* _REQUIRED WORK_
Set down, word for word, every line of the material below from the one containing "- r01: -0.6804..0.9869" through the one containing "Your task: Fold", but none of its pictures.

* _EXTRACTED MATERIAL_
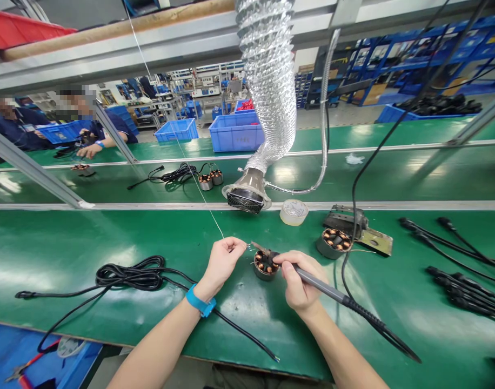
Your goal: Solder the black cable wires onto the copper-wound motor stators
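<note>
My right hand [302,278] is closed round the grey handle of a soldering iron [318,283], whose tip points left, above a motor stator [265,265] with copper windings. My left hand [227,258], a blue band on its wrist, is pinched on a thin solder wire [209,208] that runs down from overhead. The wire's end and the iron's tip are close together at the stator's upper left; whether they touch is too small to tell. Under my left forearm passes a coiled black cable [129,274], its stripped end near the bench's front edge.
A fume extractor hood [247,192] on a foil duct hangs just ahead. A roll of clear tape [294,212], another stator [334,243] and a metal stand [345,219] sit behind. Black cables [466,292] lie right. Pliers [28,367] rest in a blue bin. Co-workers sit far left.
</note>
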Demonstrator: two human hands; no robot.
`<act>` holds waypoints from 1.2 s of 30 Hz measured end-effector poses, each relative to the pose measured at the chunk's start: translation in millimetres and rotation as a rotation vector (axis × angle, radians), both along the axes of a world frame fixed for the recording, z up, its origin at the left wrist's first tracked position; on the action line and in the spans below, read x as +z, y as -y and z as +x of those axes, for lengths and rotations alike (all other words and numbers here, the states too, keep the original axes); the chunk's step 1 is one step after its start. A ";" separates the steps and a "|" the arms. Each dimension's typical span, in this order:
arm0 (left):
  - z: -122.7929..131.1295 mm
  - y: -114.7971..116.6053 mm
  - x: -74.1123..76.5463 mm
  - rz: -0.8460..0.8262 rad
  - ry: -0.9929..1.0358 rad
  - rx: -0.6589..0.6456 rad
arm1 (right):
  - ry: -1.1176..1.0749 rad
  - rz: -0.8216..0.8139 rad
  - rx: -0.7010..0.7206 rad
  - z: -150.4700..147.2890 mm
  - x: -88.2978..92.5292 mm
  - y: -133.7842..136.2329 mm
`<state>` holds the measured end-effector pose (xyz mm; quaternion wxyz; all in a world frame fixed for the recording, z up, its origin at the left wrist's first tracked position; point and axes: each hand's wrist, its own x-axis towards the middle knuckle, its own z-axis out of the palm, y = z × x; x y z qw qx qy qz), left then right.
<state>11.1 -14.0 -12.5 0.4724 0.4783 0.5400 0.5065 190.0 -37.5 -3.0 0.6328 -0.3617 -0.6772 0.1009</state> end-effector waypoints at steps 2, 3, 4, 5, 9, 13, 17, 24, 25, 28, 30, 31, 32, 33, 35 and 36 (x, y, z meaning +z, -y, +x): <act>0.0 0.0 0.1 0.001 -0.001 -0.001 | 0.008 0.006 0.008 0.4 -0.5 -0.3; 0.0 0.0 0.0 0.004 -0.003 -0.001 | 0.011 0.009 0.012 0.6 -0.6 -0.4; -0.1 0.0 -0.1 0.006 -0.006 -0.002 | 0.013 0.011 0.016 0.5 -0.4 -0.6; -0.1 0.0 -0.1 0.006 -0.010 -0.004 | 0.017 0.010 0.017 0.3 0.0 -0.8; 0.1 -0.1 0.8 0.013 -0.007 -0.004 | 0.038 -0.007 0.020 -3.2 4.1 -1.7; 0.2 0.4 3.2 0.008 0.009 -0.014 | 0.099 -0.029 0.064 -9.5 4.7 -5.8; -1.0 2.6 6.3 0.012 -0.016 -0.053 | 0.188 -0.051 0.100 -15.3 -2.7 -14.9; -2.4 7.8 14.6 0.092 -0.118 -0.138 | 0.244 -0.129 0.238 -21.0 -12.9 -25.8; -2.5 8.0 15.3 0.098 -0.126 -0.143 | 0.244 -0.136 0.246 -21.5 -13.3 -26.2; -3.7 7.9 16.7 0.091 -0.138 -0.173 | 0.245 -0.140 0.231 -22.7 -14.5 -26.5; -5.4 7.5 17.8 0.073 -0.134 -0.210 | 0.250 -0.120 0.210 -22.8 -15.2 -26.0; -6.6 7.3 18.4 0.059 -0.127 -0.231 | 0.252 -0.107 0.199 -22.6 -15.5 -25.5; -8.0 7.0 19.1 0.040 -0.117 -0.252 | 0.251 -0.094 0.190 -22.2 -15.7 -24.8; -9.6 6.8 19.8 0.016 -0.107 -0.275 | 0.250 -0.084 0.183 -21.7 -15.8 -24.1; -12.9 6.1 20.8 -0.043 -0.083 -0.323 | 0.247 -0.075 0.173 -20.5 -16.4 -22.4; -14.4 5.7 21.0 -0.075 -0.064 -0.346 | 0.248 -0.075 0.173 -19.9 -17.0 -21.7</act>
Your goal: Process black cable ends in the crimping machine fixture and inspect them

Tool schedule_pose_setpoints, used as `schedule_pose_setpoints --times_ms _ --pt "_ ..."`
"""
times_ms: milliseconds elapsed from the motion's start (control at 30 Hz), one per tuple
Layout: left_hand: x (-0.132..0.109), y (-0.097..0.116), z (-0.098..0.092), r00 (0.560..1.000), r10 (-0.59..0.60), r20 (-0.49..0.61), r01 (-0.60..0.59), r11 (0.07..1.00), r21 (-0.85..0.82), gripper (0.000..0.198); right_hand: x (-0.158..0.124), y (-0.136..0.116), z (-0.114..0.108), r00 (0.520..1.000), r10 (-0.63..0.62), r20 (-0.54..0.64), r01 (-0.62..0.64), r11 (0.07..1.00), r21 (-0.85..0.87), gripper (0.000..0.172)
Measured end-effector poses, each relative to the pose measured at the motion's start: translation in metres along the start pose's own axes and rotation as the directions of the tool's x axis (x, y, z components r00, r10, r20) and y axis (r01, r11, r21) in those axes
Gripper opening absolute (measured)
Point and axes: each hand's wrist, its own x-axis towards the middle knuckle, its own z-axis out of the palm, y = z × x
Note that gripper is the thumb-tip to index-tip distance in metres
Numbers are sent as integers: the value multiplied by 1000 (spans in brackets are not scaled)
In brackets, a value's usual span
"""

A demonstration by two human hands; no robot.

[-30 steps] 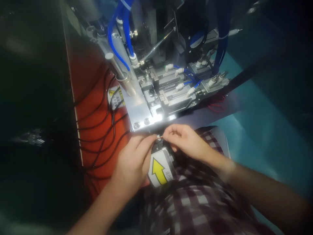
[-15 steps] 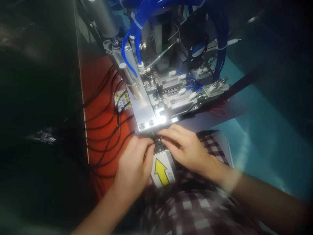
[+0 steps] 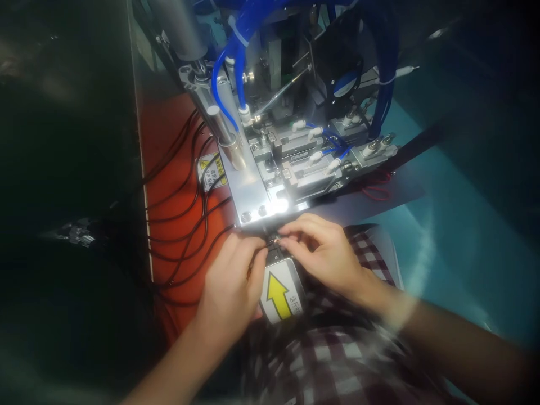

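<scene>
Nearest, dark maroon and white checked cloth (image 3: 333,360) covers the person's body; just beyond it a white, round-cornered label with a yellow arrow (image 3: 278,295) lies between the forearms, the arrow pointing away toward the machine. Past the label the two bare hands meet from either side; the left hand (image 3: 232,270) has thumb and forefinger pinching the thin dark end of a small, slender piece with a coppery glint (image 3: 276,241); the right hand (image 3: 324,247) is curled, its thumb tip at the other end of that piece and its forefinger reaching over it, though whether these fingers grip it I cannot tell. The piece sits between the fingertips, just in front of a bright silver metal plate (image 3: 248,191) with round bolts along its near edge; to the left, thin black cables (image 3: 205,209) cross an orange-red table (image 3: 162,121), and a white and yellow warning label (image 3: 211,172) is partly behind them. Farther back, a polished cylindrical metal post (image 3: 222,126) rises from the plate; to its right are grey metal blocks (image 3: 310,177) with white elbow fittings (image 3: 315,132); thick blue tubes (image 3: 241,84) curve above.
</scene>
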Motion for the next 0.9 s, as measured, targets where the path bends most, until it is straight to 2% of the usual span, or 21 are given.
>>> schedule_pose_setpoints --times_ms 67,233,533,733,900 --pt "0 0 0 1000 0 -5 0 1000 1 10 1 -1 -1 1000 3 11 -3 1000 2 4" --pt "0 1 0 1000 10 -7 -10 1000 -6 11 2 -3 -3 1000 -13 13 13 1000 -12 9" --pt "1 1 -1 1000 15 -4 -15 1000 -1 11 0 6 -2 987 155 32 -158 984 87 8" --pt "-1 1 -1 1000 7 6 -7 1000 7 11 0 3 2 999 38 -11 -37 999 30 13" --pt "-1 0 -1 1000 -2 4 2 1000 11 11 1 2 0 997 -72 -13 71 996 -50 7"
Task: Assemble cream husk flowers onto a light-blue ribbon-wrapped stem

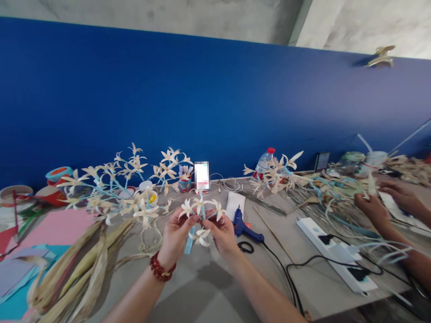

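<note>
Above the table's front part, my left hand [175, 235] and my right hand [221, 234] face each other, fingers closed. Between their fingertips they pinch the pale-blue wrapped stem of a small spray of cream husk flowers [199, 207]. A light-blue strip [189, 241] hangs from the stem beside my left fingers. One bloom points down below my right fingers. Behind my left hand stand larger sprays of similar flowers [111, 172]. A blue glue gun [245, 228] rests just right of my right hand, close to a black ring [245, 247].
Dried corn husks [81, 264] and coloured paper [54, 226] lie at left. A phone [201, 176] and a red-capped bottle [265, 162] stand at the back. At right are a white power strip [336, 255], cables, and another person's hands [373, 204] holding a pale piece.
</note>
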Available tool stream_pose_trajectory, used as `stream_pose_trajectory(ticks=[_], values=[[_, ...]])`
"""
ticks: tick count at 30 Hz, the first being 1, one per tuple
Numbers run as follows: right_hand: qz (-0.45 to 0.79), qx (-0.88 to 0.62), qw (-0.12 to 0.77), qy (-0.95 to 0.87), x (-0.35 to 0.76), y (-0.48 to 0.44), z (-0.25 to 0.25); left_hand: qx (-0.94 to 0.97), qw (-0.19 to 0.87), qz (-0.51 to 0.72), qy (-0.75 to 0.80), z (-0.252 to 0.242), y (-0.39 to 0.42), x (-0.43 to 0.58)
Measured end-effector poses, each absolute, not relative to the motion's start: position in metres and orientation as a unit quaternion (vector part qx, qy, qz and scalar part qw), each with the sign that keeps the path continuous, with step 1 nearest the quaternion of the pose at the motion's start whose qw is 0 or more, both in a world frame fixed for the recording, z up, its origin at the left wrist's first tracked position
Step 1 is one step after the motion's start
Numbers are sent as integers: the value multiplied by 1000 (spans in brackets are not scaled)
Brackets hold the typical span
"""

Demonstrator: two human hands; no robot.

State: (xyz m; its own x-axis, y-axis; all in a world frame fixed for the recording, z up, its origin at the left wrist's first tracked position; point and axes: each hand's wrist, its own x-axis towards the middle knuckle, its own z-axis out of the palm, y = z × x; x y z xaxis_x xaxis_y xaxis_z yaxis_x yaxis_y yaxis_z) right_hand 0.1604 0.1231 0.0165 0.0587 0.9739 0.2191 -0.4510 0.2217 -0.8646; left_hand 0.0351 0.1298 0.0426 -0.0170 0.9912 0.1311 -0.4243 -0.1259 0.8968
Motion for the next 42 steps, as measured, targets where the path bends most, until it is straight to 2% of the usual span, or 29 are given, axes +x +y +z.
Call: stream_pose_trajectory(ticks=[9, 17, 22, 31, 34, 42], values=[[541, -300, 676, -401, 159, 122, 9, 323, 590, 673, 309, 30, 124, 47], [562, -276, 680, -381, 158, 124, 7, 287, 620, 666, 298, 27, 122, 51], [560, -276, 676, -391, 161, 127, 7, 300, 600, 681, 294, 27, 123, 49], [559, -292, 666, -399, 164, 130, 6, 383, 609, 635, 281, 25, 132, 42], [561, -290, 663, -402, 164, 130, 7, 385, 585, 649, 297, 26, 133, 40], [561, -282, 675, -387, 161, 127, 3, 344, 603, 660, 287, 19, 130, 46]])
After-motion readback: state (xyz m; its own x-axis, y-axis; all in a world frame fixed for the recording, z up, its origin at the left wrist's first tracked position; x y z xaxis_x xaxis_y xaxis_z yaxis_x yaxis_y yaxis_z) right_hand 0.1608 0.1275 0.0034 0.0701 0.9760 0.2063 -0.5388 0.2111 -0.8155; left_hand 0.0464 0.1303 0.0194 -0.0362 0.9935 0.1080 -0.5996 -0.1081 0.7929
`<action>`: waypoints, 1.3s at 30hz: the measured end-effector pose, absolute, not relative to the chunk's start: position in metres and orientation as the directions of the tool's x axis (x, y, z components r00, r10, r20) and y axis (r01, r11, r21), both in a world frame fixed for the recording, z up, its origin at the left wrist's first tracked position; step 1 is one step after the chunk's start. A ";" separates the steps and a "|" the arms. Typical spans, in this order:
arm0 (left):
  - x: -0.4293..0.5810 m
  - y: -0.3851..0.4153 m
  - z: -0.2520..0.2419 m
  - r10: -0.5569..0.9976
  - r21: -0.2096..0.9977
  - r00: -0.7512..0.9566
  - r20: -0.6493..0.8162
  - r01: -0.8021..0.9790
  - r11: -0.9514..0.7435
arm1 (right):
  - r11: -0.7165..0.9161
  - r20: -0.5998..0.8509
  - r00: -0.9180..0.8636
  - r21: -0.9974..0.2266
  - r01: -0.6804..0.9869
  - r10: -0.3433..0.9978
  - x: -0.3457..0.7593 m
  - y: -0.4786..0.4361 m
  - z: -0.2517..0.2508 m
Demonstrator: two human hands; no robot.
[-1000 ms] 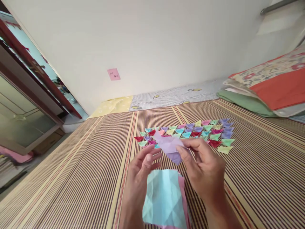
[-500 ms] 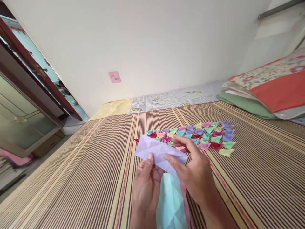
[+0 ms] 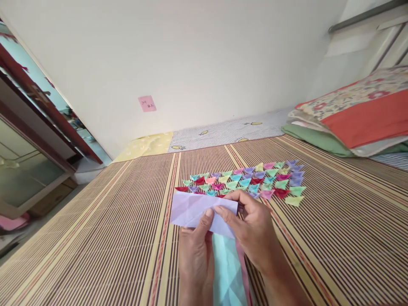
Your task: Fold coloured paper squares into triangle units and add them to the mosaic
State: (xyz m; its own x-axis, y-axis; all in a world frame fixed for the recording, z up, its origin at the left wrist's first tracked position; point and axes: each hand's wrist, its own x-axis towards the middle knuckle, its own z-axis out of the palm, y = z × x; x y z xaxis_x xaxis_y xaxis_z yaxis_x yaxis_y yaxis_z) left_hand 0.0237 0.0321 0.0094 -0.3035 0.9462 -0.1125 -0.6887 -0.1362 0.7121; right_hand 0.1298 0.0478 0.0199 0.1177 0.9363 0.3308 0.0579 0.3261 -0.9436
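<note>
A creased strip of lilac paper (image 3: 191,208) is held up between my two hands, its long side running left to right. My left hand (image 3: 197,250) grips its lower edge, thumb on the front and fingers hidden behind. My right hand (image 3: 250,225) pinches the right part, its thumb close to the left thumb. Below, between my wrists, lies creased light-blue paper (image 3: 228,267) with a pink edge (image 3: 244,272) beside it. Past the lilac strip, several small folded paper pieces (image 3: 245,180) in many colours sit in rows; the strip hides some of them.
Everything lies on a striped bamboo mat (image 3: 111,229). Checked cloth (image 3: 219,131) and yellow cloth (image 3: 146,144) line its far edge by the wall. Folded bedding (image 3: 357,123) is piled at the right. A pink note (image 3: 147,103) hangs on the wall; a doorway stands at the left.
The lilac paper has gone from tilted, with its facets showing, to a flatter, more level strip. My thumbs have come closer together. The whole view has shifted slightly.
</note>
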 end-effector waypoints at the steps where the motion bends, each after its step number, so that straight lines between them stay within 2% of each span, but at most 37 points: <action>1: 0.024 0.033 0.010 0.939 0.704 -0.318 -0.129 -0.696 -0.139 | 0.327 0.330 0.113 -0.944 0.046 0.937 0.129 0.048 0.020; 4: 0.024 0.035 0.012 0.914 0.627 -0.334 -0.230 -0.769 -0.123 | 0.302 0.300 0.052 -0.953 -0.028 0.953 0.129 0.049 0.018; 6: 0.023 0.037 0.013 0.917 0.558 -0.279 -0.285 -0.826 -0.078 | 0.282 0.282 0.007 -0.957 -0.066 0.959 0.130 0.049 0.017; 10: 0.022 0.039 0.010 0.954 0.498 -0.142 -0.264 -0.867 0.009 | 0.266 0.266 0.011 -0.959 -0.102 0.964 0.130 0.050 0.015; 13: 0.025 0.037 0.007 0.969 0.526 -0.114 -0.220 -0.851 0.019 | 0.323 0.322 0.085 -0.946 0.001 0.943 0.129 0.049 0.015; 17: 0.033 0.033 0.007 0.970 0.663 -0.209 -0.122 -0.744 -0.077 | 0.417 0.458 0.198 -0.882 0.218 0.866 0.127 0.048 0.014; 21: 0.036 0.031 0.006 0.964 0.722 -0.251 -0.083 -0.682 -0.116 | 0.424 0.476 0.205 -0.870 0.250 0.855 0.126 0.048 0.013; 26: 0.035 0.033 0.003 0.961 0.636 -0.251 -0.119 -0.762 -0.121 | 0.367 0.383 0.139 -0.921 0.128 0.913 0.128 0.048 0.014; 30: 0.028 0.037 0.005 0.940 0.594 -0.290 -0.182 -0.794 -0.130 | 0.365 0.380 0.104 -0.921 0.136 0.919 0.133 0.049 0.015; 39: -0.002 0.047 0.006 0.866 0.555 -0.458 -0.199 -0.781 -0.286 | 0.321 0.324 0.058 -0.945 0.059 0.944 0.139 0.056 0.010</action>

* _RESULT FOR THIS EXERCISE_
  - r01: -0.6804..0.9869
  - r10: -0.3433..0.9978
  - x: -0.3457..0.7593 m
  - y: -0.4786..0.4361 m
  - z: -0.2517..0.2508 m
Demonstrator: two human hands; no robot.
[-1000 ms] 
[-500 ms] 
[+0 ms] 
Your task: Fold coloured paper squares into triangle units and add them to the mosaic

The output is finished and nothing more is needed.